## TO DO
Set down, exactly and with no pictures, the line that contains "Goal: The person" and all lines after it in the listing.

## INFORMATION SHOWN
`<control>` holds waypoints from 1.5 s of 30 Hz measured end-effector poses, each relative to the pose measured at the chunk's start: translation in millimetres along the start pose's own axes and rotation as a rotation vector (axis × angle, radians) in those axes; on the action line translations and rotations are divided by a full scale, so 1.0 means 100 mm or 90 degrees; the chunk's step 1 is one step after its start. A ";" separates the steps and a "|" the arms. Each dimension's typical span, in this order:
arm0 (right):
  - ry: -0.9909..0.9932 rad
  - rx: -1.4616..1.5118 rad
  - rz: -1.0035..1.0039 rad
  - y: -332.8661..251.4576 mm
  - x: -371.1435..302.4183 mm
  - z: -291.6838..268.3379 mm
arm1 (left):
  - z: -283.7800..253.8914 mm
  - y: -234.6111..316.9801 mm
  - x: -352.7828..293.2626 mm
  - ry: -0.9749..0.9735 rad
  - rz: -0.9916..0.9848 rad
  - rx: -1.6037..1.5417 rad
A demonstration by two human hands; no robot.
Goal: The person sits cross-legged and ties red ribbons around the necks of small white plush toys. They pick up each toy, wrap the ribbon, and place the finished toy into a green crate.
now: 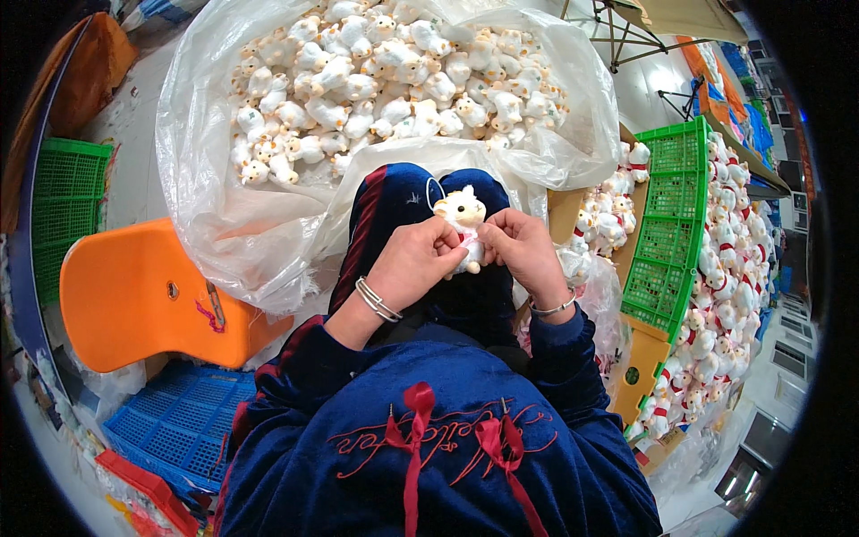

## PROBLEM SOLUTION
Goal: The person sits cross-legged and ties red ribbons around the necks of small white plush toys. They pick up each toy, wrap the ribbon, and place the finished toy into a green crate.
now: 

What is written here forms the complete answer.